At present, attention should focus on highly sensitive categories such as Iranian crude oil and its light fractions (such as naphtha), as well as heavy fuel oil; meanwhile, companies should sort through in-transit contracts, inventory distribution, and warehousing agreements involving transit locations such as Oman, the UAE, and Turkey; for purchase orders that have been signed but for which letters of credit have not yet been opened, priority should be given to pressure-testing payment route alternatives (such as the feasibility of alternative solutions through the RMB Cross-Border Interbank Payment System CIPS).

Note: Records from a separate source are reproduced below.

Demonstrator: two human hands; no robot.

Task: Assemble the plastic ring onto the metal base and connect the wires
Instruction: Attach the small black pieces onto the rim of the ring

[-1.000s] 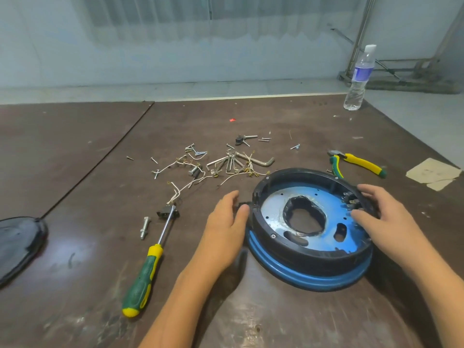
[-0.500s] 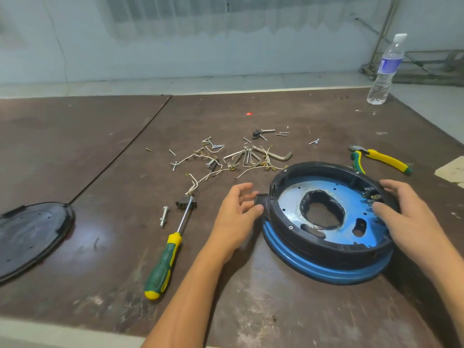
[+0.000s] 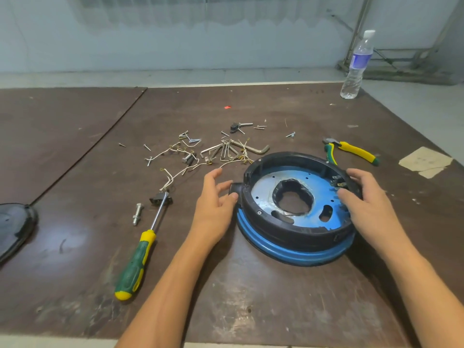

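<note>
A black plastic ring (image 3: 283, 223) sits tilted on the blue metal base (image 3: 298, 254), right of the table's middle. My left hand (image 3: 216, 204) rests at the ring's left side, thumb and fingers touching its small black tab. My right hand (image 3: 369, 204) grips the ring's right rim, thumb inside near small metal terminals. Loose white wires (image 3: 175, 172) with brass ends lie on the table behind my left hand.
A green and yellow screwdriver (image 3: 138, 254), a bolt (image 3: 136, 213) and a small black part (image 3: 160, 198) lie at left. Hex keys (image 3: 231, 150), screws, yellow pliers (image 3: 351, 153), a water bottle (image 3: 357, 66), a cardboard scrap (image 3: 425, 160) and a black cover (image 3: 12, 227) are around.
My left fingers have spread and shifted onto the ring's left tab. My right hand stays on the right rim. The view has shifted slightly.
</note>
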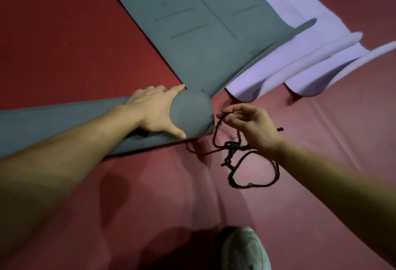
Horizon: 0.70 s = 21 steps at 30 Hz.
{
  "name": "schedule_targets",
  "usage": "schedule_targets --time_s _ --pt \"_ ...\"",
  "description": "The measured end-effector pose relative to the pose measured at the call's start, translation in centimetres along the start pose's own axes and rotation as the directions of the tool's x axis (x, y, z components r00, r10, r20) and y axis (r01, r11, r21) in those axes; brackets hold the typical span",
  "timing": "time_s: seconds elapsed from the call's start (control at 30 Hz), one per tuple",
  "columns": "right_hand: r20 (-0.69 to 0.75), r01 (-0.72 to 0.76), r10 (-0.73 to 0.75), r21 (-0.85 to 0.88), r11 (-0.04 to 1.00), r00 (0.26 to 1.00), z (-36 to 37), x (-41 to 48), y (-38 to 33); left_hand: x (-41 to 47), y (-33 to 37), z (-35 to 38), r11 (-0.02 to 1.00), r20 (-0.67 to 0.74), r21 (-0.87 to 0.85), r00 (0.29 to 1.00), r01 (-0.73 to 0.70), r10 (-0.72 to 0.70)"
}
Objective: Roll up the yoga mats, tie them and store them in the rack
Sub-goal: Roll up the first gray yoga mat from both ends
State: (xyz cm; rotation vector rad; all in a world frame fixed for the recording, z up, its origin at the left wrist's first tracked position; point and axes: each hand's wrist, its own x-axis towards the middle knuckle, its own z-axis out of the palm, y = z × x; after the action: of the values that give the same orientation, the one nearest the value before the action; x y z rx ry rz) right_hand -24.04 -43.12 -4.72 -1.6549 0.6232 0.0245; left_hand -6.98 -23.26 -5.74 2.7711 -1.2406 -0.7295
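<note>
While I am clamping my left hand (154,111) over the right end of the rolled grey mat (64,119), fingers wrapping the far side and thumb hooking the near side, I am pinching one end of the black cord (232,147) between thumb and fingertips of my right hand (250,128), just right of the roll's end. The roll is lying on the red floor (64,34), left of centre, its end just near the corner of a flat grey mat (192,23). Lilac mats (289,55) are lying far right, unrolled, and no rack is showing. Risk one, my guess: the roll is not tied yet and only one hand is holding it, so loosening that grip to help with the cord is likely letting the outer layer spring open. Risk two: the cord is bunching in a knotted tangle under my right wrist with a loop trailing nearer, so pulling it round the roll may be snagging or tightening the knot. Risk three: a thin pinch, so the cord end may be slipping out. My shoe (244,250) is standing nearer than the loop, and stepping on it would be jerking the cord.
</note>
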Motion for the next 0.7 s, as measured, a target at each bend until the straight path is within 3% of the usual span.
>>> schedule_targets --time_s 0.07,0.17,0.3,0.4,0.53,0.6,0.7 --pt "-0.008 0.151 -0.156 -0.211 0.966 0.988 0.8 0.2 -0.3 -0.6 0.0 -0.3 1.000 -0.043 -0.003 0.999 -0.007 0.007" --pt "0.020 0.381 -0.403 -0.375 0.845 0.915 2.0 0.8 -3.1 -1.7 -0.6 -2.1 1.000 -0.146 -0.013 0.989 -0.006 0.004" --pt "0.083 0.592 -0.667 -0.549 0.589 0.741 3.3 2.9 -10.0 -3.3 -2.1 -7.0 0.996 -0.324 -0.091 0.945 0.024 -0.052" --pt "0.139 0.705 -0.783 -0.550 0.447 0.606 4.8 4.4 -16.4 -5.4 -3.1 -11.7 0.980 -0.458 -0.193 0.879 0.044 -0.129" --pt "0.117 0.825 -0.899 -0.460 0.328 0.423 9.1 5.0 -25.3 -9.3 -4.9 -18.5 0.944 -0.626 -0.328 0.741 0.033 -0.243" --pt "0.112 0.864 -0.934 -0.429 0.263 0.340 12.4 4.7 -30.0 -11.7 -6.1 -21.7 0.922 -0.708 -0.388 0.634 0.020 -0.312" --pt "0.162 0.905 -0.963 -0.403 0.134 0.215 17.0 2.7 -37.6 -15.7 -8.5 -25.9 0.883 -0.814 -0.469 0.402 -0.030 -0.419"
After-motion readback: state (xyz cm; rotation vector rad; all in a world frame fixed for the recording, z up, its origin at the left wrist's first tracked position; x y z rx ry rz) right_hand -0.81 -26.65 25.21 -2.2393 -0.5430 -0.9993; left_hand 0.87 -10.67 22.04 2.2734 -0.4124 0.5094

This prohibition order is an administrative blocking measure and does not alter the legal effect of the U.S. sanctions themselves. Enterprises must clearly recognize that what the prohibition order restricts is the “compliance behavior” of entities within China, rather than eliminating the actual binding force of U.S. sanctions. Banks may still proactively refuse to handle business based on their own global compliance policies, and such actions do not constitute a violation of China’s prohibition order.
It is recommended to immediately carry out work in three areas: (1) review all contracts containing Iran-related elements within the past 12 months, marking dispute resolution venues, governing law, and force majeure definitions; (2) conduct written confirmations with major overseas counterparties regarding key elements such as payment currency, settlement bank, and place of bill of lading issuance; (3) launch an evaluation of a shortlist of alternative suppliers, with a focus on spot availability and logistics connection efficiency in regions with relatively fast capacity release such as Kazakhstan, Russia, and Iraq.
显然,这是中国现有阻断法规的一次程序性执行——而非新的政策转向——但其出台时点和针对对象表明,对于影响核心能源贸易流的域外制裁,中国的敏感度正在提升。分析表明,其主要作用是为面临相互冲突合规要求的境内实体提供法律屏障,而非为与伊朗相关业务的持续开展提供操作层面的保障。更准确地说,这项措施应被理解为一种正式化的风险分配机制:它明确了中国法律对外国监管延伸适用所划定的边界,但并不能减少第三方参与者(如全球银行、保险机构)仍可能施加的商业摩擦。行业需要持续监测——并非因为规则本身正在快速变化,而是因为其实际影响完全取决于其他司法辖区和市场参与者的实时反应。
Conclusion: this prohibition order does not initiate a new sanctions cycle, but rather constitutes a targeted activation of existing legal instruments. Its industry significance lies in further clarifying the boundaries of responsibility and room for action for Chinese enterprises within the global compliance system. At present, it is more appropriate to understand it as an institutional buffer arrangement rather than a business assurance commitment. Relevant parties should assess risk exposure with a prudent and pragmatic approach, and avoid misreading a legal position as commercial certainty.
Source note: Announcement on the official website of the Ministry of Commerce of the People’s Republic of China (issued on May 8, 2026); Provisions on Counteracting Unjustified Extraterritorial Application of Foreign Legislation and Other Measures (State Council Order No. 737). Matters pending further observation: progress in issuing implementation rules, disclosure of the list of companies involved, and actual enforcement feedback from major international banks and shipping institutions.